I find it difficult not to lose my sale message in amongst ‘useful’ or ‘funny’ content.
Yeah, this sounds weird because they both say the same kind of thing thing and I wouldn’t call the SEOMoz post bitter either, more like frustrated with the bullsh**. Besides, what does Jane Copland have to be bitter about anyway? Nothing I can see. Some inflamatory language for attention here IMO.
This post isn’t an attack on Jane. I disagreed, blogged my thoughts, said where I agreed with her and where I didn’t, and provided some examples of what I thought good content was. There’s no attack present.

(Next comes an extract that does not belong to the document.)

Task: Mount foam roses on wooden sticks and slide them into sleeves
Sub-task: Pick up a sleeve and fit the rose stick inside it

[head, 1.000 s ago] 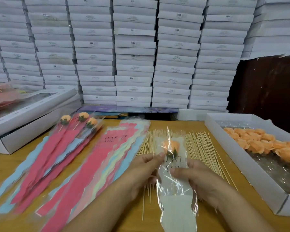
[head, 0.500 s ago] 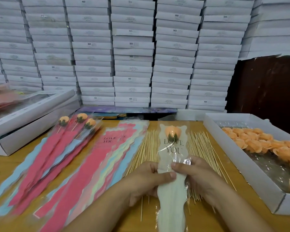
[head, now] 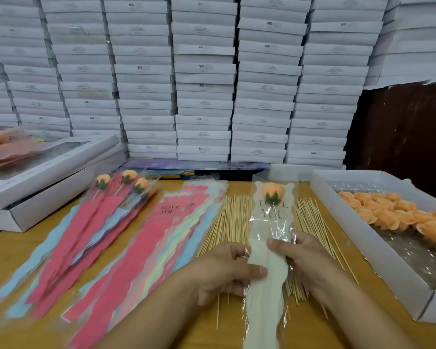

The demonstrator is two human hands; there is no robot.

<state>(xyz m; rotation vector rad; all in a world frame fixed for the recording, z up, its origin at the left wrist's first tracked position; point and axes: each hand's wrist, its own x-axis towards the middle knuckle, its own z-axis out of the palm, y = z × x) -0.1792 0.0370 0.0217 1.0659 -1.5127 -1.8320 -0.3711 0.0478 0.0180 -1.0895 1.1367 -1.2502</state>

So having just read both pieces, I don’t understand why this post is framed as an attack on Jane. This post seems to be more of a counterpart to Jane’s post than a rebuttal. The types of content you mention as “popular” tend to be so because they offer interesting, original, valuable information…which is exactly what Jane was arguing for.
Lisa – nicely put.
I agree – while content is of the utmost importance it is also very subjective based on the site, blog and audience involved. My blog focuses on issues/thoughts I have with affiliate marketing – someone else in affiliate marketing may have something good to say – but to a different set of affiliates in a different way.

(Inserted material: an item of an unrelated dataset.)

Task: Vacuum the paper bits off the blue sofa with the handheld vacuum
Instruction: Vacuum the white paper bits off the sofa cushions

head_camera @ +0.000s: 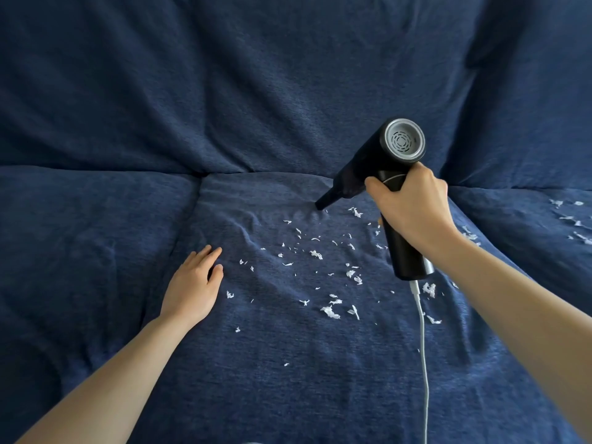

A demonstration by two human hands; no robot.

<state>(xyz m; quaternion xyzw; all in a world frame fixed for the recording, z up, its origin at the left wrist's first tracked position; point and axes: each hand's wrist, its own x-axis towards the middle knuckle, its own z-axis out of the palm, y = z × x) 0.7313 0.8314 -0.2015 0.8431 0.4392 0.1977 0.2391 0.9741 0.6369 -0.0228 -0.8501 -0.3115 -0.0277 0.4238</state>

Anyway – nice post (content) – just my opinion.
Lisa, I totally agree with your comment here:
“really what more can they do in that type of forum? It’s not that they’re lazy or boilerplating their answers, it’s that they’re writing for a large audience not for one person or business.”

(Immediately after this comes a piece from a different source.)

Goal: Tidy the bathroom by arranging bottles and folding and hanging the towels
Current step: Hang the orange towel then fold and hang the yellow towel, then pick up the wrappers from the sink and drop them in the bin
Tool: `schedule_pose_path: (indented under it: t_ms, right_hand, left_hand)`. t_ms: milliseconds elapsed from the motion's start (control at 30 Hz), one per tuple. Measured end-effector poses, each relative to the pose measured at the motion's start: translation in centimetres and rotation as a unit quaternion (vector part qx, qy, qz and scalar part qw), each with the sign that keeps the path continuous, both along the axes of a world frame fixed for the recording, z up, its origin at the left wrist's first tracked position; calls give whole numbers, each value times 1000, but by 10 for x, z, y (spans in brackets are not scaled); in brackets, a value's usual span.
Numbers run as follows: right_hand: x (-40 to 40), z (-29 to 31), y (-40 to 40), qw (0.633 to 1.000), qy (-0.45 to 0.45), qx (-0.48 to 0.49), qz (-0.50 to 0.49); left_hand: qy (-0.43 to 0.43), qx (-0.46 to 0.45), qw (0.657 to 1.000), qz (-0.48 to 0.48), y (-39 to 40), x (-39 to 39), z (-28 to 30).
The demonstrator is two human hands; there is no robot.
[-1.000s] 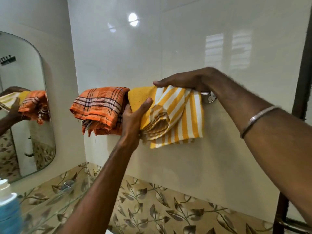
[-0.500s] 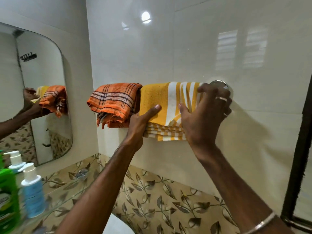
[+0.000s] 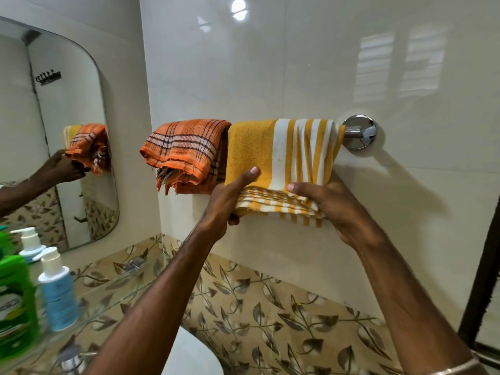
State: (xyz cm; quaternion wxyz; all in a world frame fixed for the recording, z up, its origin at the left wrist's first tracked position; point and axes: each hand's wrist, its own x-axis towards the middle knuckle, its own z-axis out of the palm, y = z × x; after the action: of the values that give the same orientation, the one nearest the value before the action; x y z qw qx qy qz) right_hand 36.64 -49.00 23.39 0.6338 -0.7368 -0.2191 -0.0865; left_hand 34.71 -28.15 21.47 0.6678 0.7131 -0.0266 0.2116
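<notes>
A cream tiled wall point(image 3: 270, 63) fills the far side, with a band of leaf-patterned tiles point(image 3: 257, 307) below it; on the left hangs a mirror point(image 3: 54, 131); a chrome towel bar point(image 3: 357, 132) runs across the wall, mostly hidden by cloth; the yellow striped towel point(image 3: 281, 150) is draped over its right part, touching the orange checked towel point(image 3: 186, 150) on its left; the left hand point(image 3: 230, 196) grips the yellow towel's lower left corner, thumb on the front, fingers curled behind; the right hand point(image 3: 330, 201) clasps the lower right folds likewise; near left, on a glass shelf point(image 3: 108, 296), stand a green bottle point(image 3: 13, 301), a blue pump bottle point(image 3: 58, 293) and a white pump bottle point(image 3: 31, 242).
</notes>
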Motion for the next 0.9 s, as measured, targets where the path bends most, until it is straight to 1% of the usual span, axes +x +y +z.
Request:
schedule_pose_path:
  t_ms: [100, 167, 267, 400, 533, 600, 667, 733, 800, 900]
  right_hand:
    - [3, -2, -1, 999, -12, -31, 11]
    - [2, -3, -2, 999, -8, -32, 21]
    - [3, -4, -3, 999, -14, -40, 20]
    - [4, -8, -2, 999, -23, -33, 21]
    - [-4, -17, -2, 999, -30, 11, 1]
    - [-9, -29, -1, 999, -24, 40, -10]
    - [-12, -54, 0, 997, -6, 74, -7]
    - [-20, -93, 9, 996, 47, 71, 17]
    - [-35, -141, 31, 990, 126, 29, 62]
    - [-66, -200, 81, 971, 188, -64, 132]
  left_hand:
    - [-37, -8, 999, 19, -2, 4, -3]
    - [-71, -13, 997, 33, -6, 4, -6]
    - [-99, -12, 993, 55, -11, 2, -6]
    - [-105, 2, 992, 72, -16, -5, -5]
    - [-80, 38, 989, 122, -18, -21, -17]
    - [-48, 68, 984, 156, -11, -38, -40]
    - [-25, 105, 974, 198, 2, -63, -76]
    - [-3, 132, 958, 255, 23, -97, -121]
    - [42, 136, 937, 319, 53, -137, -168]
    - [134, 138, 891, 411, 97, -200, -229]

When it comes to conferences, oftentimes the Q&A’s are the most valuable for me because the speakers ARE able to get into specifics for a particular website. Even if that industry doesn’t apply to you or your clients it is often a more insightful look at the WAY the speakers think.
Speaking of good content available from SEOmoz… I highly recommend their new article: The Professional’s Guide to PageRank Optimization. It definitely falls into the category of “Something No One Else Has,” and it provides a thorough understanding of PageRank that every SEO should have.
Great post. Very useful.
I’ll add one more. Even though it’s been done to death, it’s rarely done well. FAQs. Great content if truly written for user benefits, and the question/answer format allows for exceptional keyword density while still reading quite naturally.
Keep up the excellent work. Yet another reason why I feel Bruce Clay is the best in SEO education of all the big firms. Thanks for the effort you guys put in – much appreciated.